WHAT YOU NEED TO DO:
Go through the data below and copy it exactly, skipping every picture.

RECORDED DATA:

===

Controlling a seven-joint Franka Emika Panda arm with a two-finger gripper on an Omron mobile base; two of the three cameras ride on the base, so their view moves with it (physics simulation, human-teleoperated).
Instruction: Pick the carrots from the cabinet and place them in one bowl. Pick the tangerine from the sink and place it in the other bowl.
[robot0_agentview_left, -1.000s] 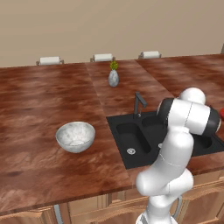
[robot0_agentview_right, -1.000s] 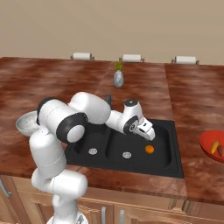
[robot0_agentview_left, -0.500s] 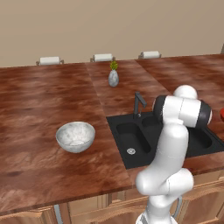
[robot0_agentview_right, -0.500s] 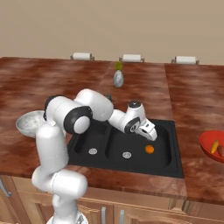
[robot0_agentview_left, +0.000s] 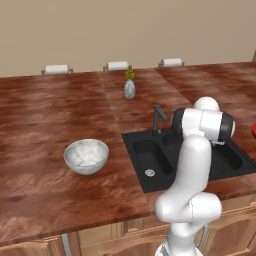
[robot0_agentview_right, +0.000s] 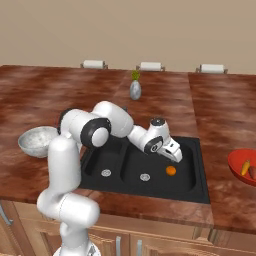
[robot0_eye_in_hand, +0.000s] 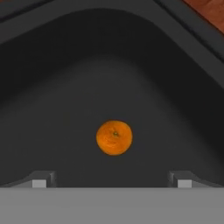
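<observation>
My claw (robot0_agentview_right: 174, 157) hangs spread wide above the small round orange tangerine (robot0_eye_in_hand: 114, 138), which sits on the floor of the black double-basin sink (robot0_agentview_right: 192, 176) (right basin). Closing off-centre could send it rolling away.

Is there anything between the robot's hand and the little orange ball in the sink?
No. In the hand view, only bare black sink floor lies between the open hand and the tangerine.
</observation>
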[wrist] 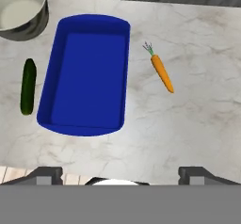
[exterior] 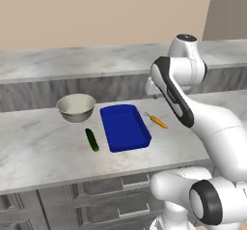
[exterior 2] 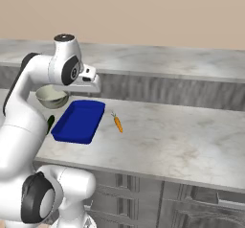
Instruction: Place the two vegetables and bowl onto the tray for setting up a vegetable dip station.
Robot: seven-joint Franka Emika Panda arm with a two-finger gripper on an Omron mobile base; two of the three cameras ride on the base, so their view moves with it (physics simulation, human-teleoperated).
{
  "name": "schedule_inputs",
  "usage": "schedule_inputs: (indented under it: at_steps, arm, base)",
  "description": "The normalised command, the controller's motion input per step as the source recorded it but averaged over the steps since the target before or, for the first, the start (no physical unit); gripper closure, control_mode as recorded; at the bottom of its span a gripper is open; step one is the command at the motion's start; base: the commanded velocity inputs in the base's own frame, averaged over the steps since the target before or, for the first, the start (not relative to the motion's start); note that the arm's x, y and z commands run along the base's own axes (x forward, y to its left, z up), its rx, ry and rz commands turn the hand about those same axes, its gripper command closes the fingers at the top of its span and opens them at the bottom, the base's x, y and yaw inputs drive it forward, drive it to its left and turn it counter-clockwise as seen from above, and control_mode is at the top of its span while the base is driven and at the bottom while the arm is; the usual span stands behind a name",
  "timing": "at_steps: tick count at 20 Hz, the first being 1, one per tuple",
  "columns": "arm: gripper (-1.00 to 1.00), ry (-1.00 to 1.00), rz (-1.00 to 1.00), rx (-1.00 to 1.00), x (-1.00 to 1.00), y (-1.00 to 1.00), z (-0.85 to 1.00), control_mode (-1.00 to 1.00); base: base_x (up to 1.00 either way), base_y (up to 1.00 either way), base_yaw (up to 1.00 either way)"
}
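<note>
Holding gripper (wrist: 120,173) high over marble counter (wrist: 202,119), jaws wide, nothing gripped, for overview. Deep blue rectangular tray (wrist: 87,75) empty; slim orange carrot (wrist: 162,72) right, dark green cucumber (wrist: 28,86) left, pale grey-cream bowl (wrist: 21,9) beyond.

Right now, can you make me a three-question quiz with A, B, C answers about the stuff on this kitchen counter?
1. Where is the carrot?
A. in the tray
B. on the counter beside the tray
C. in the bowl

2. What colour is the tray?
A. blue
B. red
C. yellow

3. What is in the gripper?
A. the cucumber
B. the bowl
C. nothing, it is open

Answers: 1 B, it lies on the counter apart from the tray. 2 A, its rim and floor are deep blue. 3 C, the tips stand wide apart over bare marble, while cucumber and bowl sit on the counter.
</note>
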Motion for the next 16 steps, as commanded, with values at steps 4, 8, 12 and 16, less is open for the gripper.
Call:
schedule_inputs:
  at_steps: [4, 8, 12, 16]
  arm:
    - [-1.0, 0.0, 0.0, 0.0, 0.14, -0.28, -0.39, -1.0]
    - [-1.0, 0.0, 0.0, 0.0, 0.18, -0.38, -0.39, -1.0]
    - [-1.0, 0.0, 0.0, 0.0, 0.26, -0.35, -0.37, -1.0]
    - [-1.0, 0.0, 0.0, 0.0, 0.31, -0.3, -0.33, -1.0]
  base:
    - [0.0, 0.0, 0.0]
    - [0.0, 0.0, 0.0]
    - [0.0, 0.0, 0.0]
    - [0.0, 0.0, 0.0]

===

RESULT OF THE EXERCISE:
Controlling a seven-joint Franka Emika Panda arm with a two-finger gripper on an Omron mobile base; two of the three cameras ride on the base, so their view moves with it (physics simulation, human-teleoperated).
Instruction: Pick the carrots from the cabinet and place them in one bowl. Pick the tangerine from the sink and place it in the other bowl.
[robot0_agentview_left, -1.000s] 
[robot0_agentview_right, -1.000s] 
[robot0_agentview_left, -0.500s] 
[robot0_agentview_right, -0.500s] 
[robot0_agentview_left, +0.000s] 
[robot0_agentview_right, +0.000s] 
[robot0_eye_in_hand, +0.000s] 
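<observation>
My claw (robot0_agentview_right: 174, 157) hangs spread wide above the small round orange tangerine (robot0_eye_in_hand: 114, 138), which sits on the floor of the black double-basin sink (robot0_agentview_right: 192, 176) (right basin). Closing off-centre could send it rolling away.

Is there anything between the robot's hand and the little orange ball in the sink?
No. In the hand view, only bare black sink floor lies between the open hand and the tangerine.
</observation>
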[wrist] 
[exterior] 
[exterior 2] 
Instruction: Place the two vegetables and bowl onto the tray for setting up a vegetable dip station.
Robot: seven-joint Franka Emika Panda arm with a two-finger gripper on an Omron mobile base; two of the three cameras ride on the base, so their view moves with it (physics simulation, human-teleoperated).
{
  "name": "schedule_inputs",
  "usage": "schedule_inputs: (indented under it: at_steps, arm, base)",
  "description": "The normalised command, the controller's motion input per step as the source recorded it but averaged over the steps since the target before or, for the first, the start (no physical unit); gripper closure, control_mode as recorded; at the bottom of its span a gripper is open; step one is the command at the motion's start; base: the commanded velocity inputs in the base's own frame, averaged over the steps since the target before or, for the first, the start (not relative to the motion's start); note that the arm's x, y and z commands run along the base's own axes (x forward, y to its left, z up), its rx, ry and rz commands turn the hand about those same axes, its gripper command closes the fingers at the top of its span and opens them at the bottom, the base's x, y and yaw inputs drive it forward, drive it to its left and turn it counter-clockwise as seen from above, and control_mode is at the top of its span while the base is driven and at the bottom while the arm is; the usual span stands behind a name",
  "timing": "at_steps: tick count at 20 Hz, the first being 1, one per tuple",
  "columns": "arm: gripper (-1.00 to 1.00), ry (-1.00 to 1.00), rz (-1.00 to 1.00), rx (-1.00 to 1.00), x (-1.00 to 1.00), y (-1.00 to 1.00), z (-0.85 to 1.00), control_mode (-1.00 to 1.00); base: base_x (up to 1.00 either way), base_y (up to 1.00 either way), base_yaw (up to 1.00 either way)"
}
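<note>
Holding gripper (wrist: 120,173) high over marble counter (wrist: 202,119), jaws wide, nothing gripped, for overview. Deep blue rectangular tray (wrist: 87,75) empty; slim orange carrot (wrist: 162,72) right, dark green cucumber (wrist: 28,86) left, pale grey-cream bowl (wrist: 21,9) beyond.

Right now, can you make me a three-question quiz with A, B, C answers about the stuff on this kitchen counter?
1. Where is the carrot?
A. in the tray
B. on the counter beside the tray
C. in the bowl

2. What colour is the tray?
A. blue
B. red
C. yellow

3. What is in the gripper?
A. the cucumber
B. the bowl
C. nothing, it is open

Answers: 1 B, it lies on the counter apart from the tray. 2 A, its rim and floor are deep blue. 3 C, the tips stand wide apart over bare marble, while cucumber and bowl sit on the counter.
</note>
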Motion for the next 16 steps, as commanded, with values at steps 4, 8, 12 and 16, less is open for the gripper.
Call:
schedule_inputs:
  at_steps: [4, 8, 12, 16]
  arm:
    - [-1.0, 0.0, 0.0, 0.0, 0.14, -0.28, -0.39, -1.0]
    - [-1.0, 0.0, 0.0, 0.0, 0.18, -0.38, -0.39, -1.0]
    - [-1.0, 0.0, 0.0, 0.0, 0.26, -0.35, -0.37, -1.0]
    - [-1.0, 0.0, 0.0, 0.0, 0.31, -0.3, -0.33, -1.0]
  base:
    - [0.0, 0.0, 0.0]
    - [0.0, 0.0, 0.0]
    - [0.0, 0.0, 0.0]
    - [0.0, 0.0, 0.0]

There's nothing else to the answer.